Unfulfilled Promises for Tibet

Originally published by RFA, 19 May 2011

By Rachel Vandenbrink

Activists criticize China’s celebration of 60 years of rule in Tibet.



The Dalai Lama addresses devotees in India, March 19, 2011.

 A rights group has slammed Beijing for reneging on an agreement that accepted Chinese sovereignty over Tibet, saying Tibetans had been duped by promises of extensive self-rule and commitments to preserve local political and religious institutions.

As China prepares to celebrate on Monday the 60th anniversary of the “17-point Agreement” clinched with the currently exiled Dalai Lama in 1951, its pledges to keep Tibet’s traditional government and religion in place have come under scrutiny.

“Beijing is ironically celebrating an agreement about a promise made to Tibet but not kept,” Mary Beth Markey, President for the U.S.-based International Campaign for Tibet, said in a statement Thursday.
The reality of the current situation in Tibet underscored how far China’s policies have departed from the 17 points of the agreement, including its commitments to preserve Tibetan political and religious institutions, she said.

“Its failure of the last 60 years to respect the priorities for Tibet set forth in the 17-point Agreement, including a large measure of self-rule, should be an occasion for reflection in Beijing and not coerced celebration in Tibet,” she said.

The agreement, which marked the beginning of formal Chinese rule in the region, followed a military assault on Tibet in October 1950. Tibet’s leaders said they were strong-armed into signing the treaty.

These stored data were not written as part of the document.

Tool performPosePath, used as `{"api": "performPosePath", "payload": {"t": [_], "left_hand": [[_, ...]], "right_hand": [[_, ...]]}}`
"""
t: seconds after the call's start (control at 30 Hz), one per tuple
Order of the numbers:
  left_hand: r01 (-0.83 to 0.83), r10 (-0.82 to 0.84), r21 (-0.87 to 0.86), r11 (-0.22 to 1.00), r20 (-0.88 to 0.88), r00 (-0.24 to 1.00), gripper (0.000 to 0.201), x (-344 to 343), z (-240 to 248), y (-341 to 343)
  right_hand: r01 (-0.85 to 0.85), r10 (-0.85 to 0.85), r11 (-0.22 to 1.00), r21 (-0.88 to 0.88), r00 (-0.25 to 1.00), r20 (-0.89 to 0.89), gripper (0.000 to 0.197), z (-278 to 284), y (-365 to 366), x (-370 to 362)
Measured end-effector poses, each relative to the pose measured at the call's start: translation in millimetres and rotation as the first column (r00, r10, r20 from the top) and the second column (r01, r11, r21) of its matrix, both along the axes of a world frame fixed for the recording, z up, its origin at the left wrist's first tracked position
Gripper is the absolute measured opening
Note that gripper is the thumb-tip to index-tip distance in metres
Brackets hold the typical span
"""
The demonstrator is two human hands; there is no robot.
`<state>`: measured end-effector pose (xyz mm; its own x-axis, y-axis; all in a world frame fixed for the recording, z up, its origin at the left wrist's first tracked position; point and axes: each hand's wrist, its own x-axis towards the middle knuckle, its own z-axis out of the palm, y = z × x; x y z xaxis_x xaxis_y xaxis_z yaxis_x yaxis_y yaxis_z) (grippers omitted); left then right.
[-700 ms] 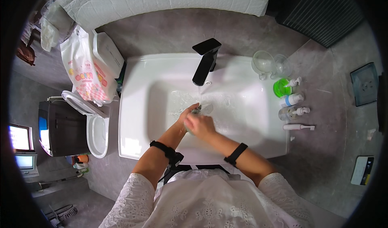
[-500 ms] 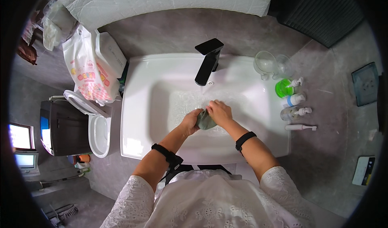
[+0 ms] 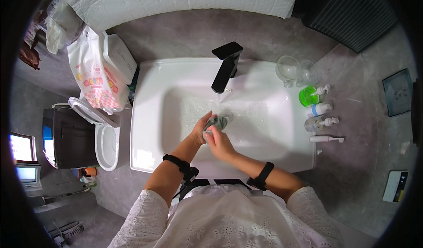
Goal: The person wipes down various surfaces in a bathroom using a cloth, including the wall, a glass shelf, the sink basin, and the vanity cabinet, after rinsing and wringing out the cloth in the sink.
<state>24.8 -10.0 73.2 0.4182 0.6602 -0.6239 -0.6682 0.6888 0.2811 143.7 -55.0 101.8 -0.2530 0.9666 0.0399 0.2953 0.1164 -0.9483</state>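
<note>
holding a grey-green cloth (image 3: 219, 123), left hand (image 3: 201, 127) cupped along its left side, right hand (image 3: 220, 145) closed on it, sink (image 3: 282, 144) below

Left hand (image 3: 201, 128) has a bunched grey-green cloth (image 3: 219, 123) over the white sink (image 3: 147, 107), right hand's (image 3: 219, 143) fingers pressed onto it. Black faucet (image 3: 225, 74) sits just beyond, water's (image 3: 249, 118) splashed around, and a green pump bottle (image 3: 308, 96) is off to the right.

A green pump bottle (image 3: 308, 96) and a toothbrush (image 3: 324, 139) are sitting at right, while a white bag (image 3: 93, 78) is resting near a toilet (image 3: 107, 147) and possibly a washing machine (image 3: 70, 135).
</note>
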Motion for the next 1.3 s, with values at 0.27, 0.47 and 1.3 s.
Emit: {"api": "performPosePath", "payload": {"t": [0.27, 0.47, 1.3], "left_hand": [[0.004, 0.002, 0.071, 0.997, -0.078, 0.997, 0.031, 2.1, -34.6, -5.7], [-0.016, 0.012, -0.01, 1.0, -0.327, 0.945, 0.032, -0.5, -22.3, -8.9], [0.12, -0.102, 0.06, 0.991, -0.244, 0.964, 0.054, -9.1, -20.1, -15.8]], "right_hand": [[-0.337, 0.082, 0.843, 0.419, 0.85, 0.52, 0.022, 4.1, 17.8, 12.5], [-0.233, 0.02, 0.956, 0.177, 0.655, 0.756, 0.03, -45.9, 78.9, 53.5], [-0.158, -0.047, 0.955, 0.249, 0.752, 0.657, 0.023, -35.6, 68.7, 47.4]]}}
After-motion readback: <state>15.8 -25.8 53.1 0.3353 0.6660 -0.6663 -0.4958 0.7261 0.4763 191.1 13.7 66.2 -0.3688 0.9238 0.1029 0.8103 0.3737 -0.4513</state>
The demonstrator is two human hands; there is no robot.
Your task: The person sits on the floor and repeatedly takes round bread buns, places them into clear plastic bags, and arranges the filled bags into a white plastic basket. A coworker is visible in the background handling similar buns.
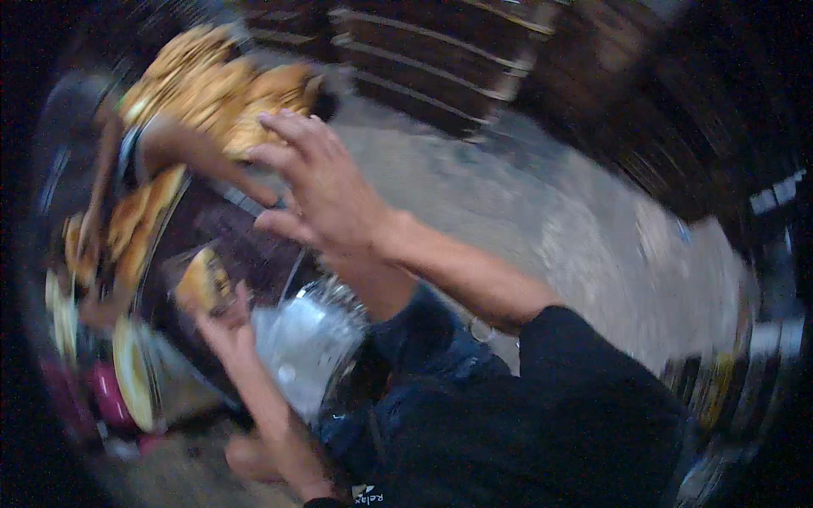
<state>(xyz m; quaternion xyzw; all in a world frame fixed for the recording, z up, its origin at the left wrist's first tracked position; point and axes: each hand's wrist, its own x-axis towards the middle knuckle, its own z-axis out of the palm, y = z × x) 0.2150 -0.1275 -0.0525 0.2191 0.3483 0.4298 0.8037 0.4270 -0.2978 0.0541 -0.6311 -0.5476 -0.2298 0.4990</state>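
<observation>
A bun-like piece of bread (203,284) with a golden crust and a dark patch on one side is in my left hand (227,326), whose fingers are closed round it above a dark flat surface (229,224). My right hand (318,182) is raised with its fingers apart and nothing in it. Its fingertips overlap the edge of a big heap of golden bread (212,89) in the view; blur hides whether they touch. Beside my leg a clear plastic bag or sheet (296,347) shines.
At the left, another person's arm (190,152) reaches toward the dark surface, near more bread pieces (144,224). A pale round container (135,372) and a pink object (110,394) stand lower left. Slatted crates (423,68) are stacked beyond the grey floor (542,195).
</observation>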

There was widespread open rebellion against Chinese communist rule within Tibet by 1956, which blew up into a full uprising and forced the Dalai Lama to flee to northern India where he has been living since.

Policies defended

Beijing on Thursday defended its policies in Tibet, saying that China had rescued the territory from feudalism.

“In 60 years, Tibet has made “leaps forward … from a feudal agricultural slave system to a socialist society. It leapt forward several thousand years,” said Padma Choling, the Chinese government-appointed governor of the region, at a press briefing in Beijing.

He also said that “the door was open” for the return of the Dalai Lama, repeating the persistent Beijing charge that the spiritual leader is a separatist bent on Tibetan independence.

“If he wants to come back, the door to China is always open,” said Choling, Tibet’s second highest-ranking official.

“If the Dalai Lama really does retire as he says he has, if he stops his separatist activities, stops disrupting the stability of Tibet, and really concentrates on Buddhism, then this will be good for Tibet,” he said.

Following the Dalai Lama’s March retirement from politics, Tibetan exiles elected Harvard academic Lobsang Sangay, 43, as their new prime minister in exile, handing him the daunting task of assuming the political duties of the global icon.

Last week, a senior Chinese official ruled out talks between China and Sangay, who had said that the government-in-exile is willing to talk with China “anytime, anywhere.”